> Dataset records:

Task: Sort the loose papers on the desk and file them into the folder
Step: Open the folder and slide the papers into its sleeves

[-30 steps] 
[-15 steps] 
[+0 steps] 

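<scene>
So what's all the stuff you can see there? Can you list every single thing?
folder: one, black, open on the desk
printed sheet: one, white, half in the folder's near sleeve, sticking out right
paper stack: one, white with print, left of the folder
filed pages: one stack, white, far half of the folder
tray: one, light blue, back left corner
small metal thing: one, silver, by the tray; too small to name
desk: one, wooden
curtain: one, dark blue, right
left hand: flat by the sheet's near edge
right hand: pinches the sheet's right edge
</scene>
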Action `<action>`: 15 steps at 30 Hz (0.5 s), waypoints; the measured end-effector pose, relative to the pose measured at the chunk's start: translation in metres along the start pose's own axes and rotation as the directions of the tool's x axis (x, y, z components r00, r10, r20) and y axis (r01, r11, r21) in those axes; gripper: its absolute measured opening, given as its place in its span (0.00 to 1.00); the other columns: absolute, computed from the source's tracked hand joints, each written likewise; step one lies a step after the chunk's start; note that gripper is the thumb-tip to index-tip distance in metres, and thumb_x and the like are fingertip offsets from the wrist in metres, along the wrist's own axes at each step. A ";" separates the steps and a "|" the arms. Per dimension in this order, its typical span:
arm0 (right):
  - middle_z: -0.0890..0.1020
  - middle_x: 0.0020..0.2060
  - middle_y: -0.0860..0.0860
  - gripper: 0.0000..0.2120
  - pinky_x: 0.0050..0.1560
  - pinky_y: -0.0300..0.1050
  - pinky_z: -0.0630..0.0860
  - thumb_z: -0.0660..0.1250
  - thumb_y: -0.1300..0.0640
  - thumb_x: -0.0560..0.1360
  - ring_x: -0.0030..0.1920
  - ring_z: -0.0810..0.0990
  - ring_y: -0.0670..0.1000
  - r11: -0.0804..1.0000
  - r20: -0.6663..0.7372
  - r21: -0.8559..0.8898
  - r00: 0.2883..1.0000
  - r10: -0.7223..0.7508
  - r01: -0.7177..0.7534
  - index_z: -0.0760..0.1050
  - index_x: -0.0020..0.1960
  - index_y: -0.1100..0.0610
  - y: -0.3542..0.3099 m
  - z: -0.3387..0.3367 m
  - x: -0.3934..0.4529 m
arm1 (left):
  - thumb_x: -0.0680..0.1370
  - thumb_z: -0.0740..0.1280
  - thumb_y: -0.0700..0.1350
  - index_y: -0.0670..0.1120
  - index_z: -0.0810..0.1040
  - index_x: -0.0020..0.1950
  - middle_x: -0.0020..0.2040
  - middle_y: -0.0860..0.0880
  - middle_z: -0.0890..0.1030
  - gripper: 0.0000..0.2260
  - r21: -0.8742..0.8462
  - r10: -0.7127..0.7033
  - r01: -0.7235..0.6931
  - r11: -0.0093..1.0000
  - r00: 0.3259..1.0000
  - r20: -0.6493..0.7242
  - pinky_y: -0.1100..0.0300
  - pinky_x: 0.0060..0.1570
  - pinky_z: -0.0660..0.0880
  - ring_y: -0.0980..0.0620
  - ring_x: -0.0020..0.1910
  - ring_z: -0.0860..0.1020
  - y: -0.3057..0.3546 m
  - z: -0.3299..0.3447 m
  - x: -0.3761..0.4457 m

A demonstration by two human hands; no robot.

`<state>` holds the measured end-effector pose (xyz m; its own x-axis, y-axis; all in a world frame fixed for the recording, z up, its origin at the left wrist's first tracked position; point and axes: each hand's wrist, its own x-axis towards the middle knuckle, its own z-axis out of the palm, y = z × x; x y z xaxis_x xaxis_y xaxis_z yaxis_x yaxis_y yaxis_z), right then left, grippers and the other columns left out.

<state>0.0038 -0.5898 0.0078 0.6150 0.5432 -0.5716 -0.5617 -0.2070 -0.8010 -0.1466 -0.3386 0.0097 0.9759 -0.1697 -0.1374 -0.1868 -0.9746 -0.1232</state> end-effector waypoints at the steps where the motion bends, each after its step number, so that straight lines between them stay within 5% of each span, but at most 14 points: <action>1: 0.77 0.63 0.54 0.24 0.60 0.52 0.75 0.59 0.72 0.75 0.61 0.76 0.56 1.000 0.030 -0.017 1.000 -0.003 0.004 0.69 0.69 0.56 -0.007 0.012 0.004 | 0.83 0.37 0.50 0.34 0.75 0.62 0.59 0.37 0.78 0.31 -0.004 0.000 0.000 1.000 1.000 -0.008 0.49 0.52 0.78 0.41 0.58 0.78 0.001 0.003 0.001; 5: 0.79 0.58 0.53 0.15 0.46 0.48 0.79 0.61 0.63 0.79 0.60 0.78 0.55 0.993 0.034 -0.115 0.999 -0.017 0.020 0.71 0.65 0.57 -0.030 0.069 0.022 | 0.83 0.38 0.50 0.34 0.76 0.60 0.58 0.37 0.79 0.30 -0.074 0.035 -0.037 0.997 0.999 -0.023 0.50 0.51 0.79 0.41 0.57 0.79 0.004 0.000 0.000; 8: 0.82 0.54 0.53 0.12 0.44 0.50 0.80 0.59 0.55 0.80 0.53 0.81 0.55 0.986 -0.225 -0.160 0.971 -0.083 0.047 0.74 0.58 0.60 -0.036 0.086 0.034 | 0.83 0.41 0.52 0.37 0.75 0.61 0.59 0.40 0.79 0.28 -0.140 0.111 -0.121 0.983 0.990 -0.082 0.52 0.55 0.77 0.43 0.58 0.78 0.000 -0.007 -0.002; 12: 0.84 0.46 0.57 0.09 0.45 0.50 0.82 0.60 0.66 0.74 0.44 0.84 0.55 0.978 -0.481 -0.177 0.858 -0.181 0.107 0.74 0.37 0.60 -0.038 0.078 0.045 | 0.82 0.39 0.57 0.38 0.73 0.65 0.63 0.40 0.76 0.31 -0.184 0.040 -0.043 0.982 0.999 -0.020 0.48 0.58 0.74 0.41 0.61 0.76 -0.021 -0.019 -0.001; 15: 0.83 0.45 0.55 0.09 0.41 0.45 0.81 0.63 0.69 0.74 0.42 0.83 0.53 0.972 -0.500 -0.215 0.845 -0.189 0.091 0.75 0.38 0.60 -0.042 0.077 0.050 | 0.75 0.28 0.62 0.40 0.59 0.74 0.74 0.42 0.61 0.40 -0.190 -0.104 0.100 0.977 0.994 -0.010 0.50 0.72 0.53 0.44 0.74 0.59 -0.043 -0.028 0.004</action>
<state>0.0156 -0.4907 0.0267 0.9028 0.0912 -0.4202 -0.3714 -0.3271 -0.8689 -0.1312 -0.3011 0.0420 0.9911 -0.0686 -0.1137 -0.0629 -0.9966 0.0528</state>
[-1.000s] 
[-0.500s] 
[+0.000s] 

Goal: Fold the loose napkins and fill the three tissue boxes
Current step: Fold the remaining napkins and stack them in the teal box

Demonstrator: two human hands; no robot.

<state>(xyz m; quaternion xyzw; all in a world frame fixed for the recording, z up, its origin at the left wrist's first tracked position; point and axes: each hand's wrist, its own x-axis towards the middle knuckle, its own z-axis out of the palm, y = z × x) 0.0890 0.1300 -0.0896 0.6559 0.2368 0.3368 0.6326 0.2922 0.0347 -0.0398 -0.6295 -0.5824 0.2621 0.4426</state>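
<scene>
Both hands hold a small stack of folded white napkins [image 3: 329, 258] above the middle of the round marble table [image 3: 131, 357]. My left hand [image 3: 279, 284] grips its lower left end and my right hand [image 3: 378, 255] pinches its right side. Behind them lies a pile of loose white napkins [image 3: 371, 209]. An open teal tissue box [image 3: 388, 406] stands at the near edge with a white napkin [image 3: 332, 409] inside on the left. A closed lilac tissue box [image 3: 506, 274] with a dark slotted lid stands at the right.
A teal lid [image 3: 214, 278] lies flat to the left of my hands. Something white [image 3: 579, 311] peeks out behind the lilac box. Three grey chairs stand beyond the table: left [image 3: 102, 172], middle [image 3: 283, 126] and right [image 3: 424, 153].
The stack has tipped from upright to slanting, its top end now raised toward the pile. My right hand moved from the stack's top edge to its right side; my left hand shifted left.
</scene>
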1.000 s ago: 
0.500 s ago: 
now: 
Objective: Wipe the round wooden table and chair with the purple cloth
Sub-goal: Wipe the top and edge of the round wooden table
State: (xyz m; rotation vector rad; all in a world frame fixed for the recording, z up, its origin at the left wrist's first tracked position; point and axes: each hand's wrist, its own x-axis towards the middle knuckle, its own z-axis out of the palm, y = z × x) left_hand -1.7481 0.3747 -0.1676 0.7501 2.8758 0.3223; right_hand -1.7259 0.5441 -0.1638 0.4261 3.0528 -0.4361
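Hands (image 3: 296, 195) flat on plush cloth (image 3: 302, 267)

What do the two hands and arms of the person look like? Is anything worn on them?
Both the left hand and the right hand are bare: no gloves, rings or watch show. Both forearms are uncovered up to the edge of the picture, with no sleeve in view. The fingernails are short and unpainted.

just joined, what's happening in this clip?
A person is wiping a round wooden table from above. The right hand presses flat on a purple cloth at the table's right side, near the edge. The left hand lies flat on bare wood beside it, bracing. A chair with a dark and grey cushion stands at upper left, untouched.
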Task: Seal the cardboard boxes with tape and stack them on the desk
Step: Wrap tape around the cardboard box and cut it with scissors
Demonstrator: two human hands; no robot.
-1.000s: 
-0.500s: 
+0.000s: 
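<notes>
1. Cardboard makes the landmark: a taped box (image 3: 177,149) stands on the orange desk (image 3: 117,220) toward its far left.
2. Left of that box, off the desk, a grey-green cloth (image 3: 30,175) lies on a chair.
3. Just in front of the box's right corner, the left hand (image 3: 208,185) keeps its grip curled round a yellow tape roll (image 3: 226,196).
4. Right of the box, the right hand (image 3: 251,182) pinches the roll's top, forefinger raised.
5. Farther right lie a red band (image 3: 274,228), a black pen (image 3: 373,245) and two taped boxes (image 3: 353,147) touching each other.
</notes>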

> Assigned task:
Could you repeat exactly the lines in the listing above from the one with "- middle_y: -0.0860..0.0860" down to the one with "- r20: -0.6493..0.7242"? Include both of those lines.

> Expected answer:
  - middle_y: -0.0860..0.0860
  - gripper: 0.0000..0.2120
  - pinky_x: 0.0050..0.1560
  - pinky_y: -0.0300..0.1050
  - pinky_z: -0.0630..0.0860
  - thumb_z: -0.0660..0.1250
  - thumb_y: -0.1300..0.0640
  - thumb_x: -0.0560..0.1360
  - ring_x: -0.0030..0.1920
  - ring_z: -0.0810..0.0990
  - ring_y: -0.0670..0.1000
  - r11: -0.0804..1.0000
  - r20: -0.6663..0.7372
  - r21: -0.8559..0.8898
  - r00: 0.2883..1.0000
  - r10: -0.7223..0.7508
  - r01: -0.7177..0.7534
  - index_z: -0.0760..0.1050
  - index_x: -0.0020..0.1960
  - index_y: -0.1100..0.0610
  - y: -0.3542..0.3099 m
  - z: -0.3387..0.3367 m
  - x: -0.3934..0.4529 m
arm1 (left):
  - thumb_x: -0.0680..0.1370
  - thumb_z: -0.0740..0.1280
  - thumb_y: -0.0700..0.1350
  - index_y: -0.0670..0.1120
  - index_z: -0.0810..0.1040
  - index_x: -0.0020..0.1950
  - middle_x: -0.0020..0.2040
  - middle_y: -0.0860..0.0880
  - middle_z: -0.0890..0.1030
  - gripper: 0.0000..0.2260
  - r21: -0.8742..0.8462
  - r10: -0.7127..0.7033
  - r01: -0.7235..0.6931
  - r11: -0.0093..1.0000
  - r00: 0.3259..1.0000
  - r20: -0.6493..0.7242

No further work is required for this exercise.